> _Your goal_
Each line below from the line with "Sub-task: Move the" to the line with "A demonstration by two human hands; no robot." must be copied exactly, including those two, and no picture may appear in the copy.

> _Data shown_
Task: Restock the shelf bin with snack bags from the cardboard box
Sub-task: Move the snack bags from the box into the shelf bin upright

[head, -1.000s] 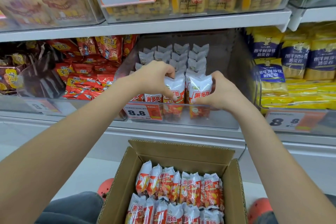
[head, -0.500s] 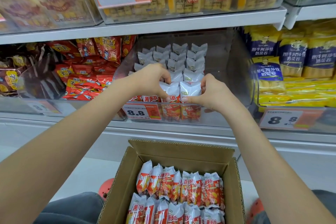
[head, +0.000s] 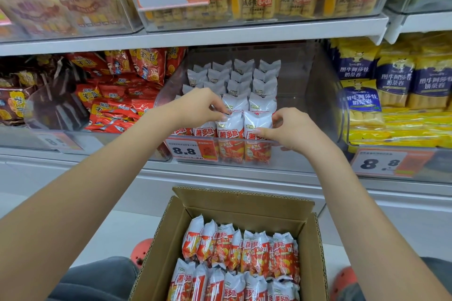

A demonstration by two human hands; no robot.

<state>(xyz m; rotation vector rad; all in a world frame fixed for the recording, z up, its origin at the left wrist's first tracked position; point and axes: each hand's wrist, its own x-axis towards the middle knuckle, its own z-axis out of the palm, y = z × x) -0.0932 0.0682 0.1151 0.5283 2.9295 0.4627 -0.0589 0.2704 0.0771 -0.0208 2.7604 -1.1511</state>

> _Written response_
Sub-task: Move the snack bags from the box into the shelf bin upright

[head, -1.000s] 
[head, -0.500s] 
[head, +0.000s] 

A demonstration by two human hands; no robot.

This completes the requested output.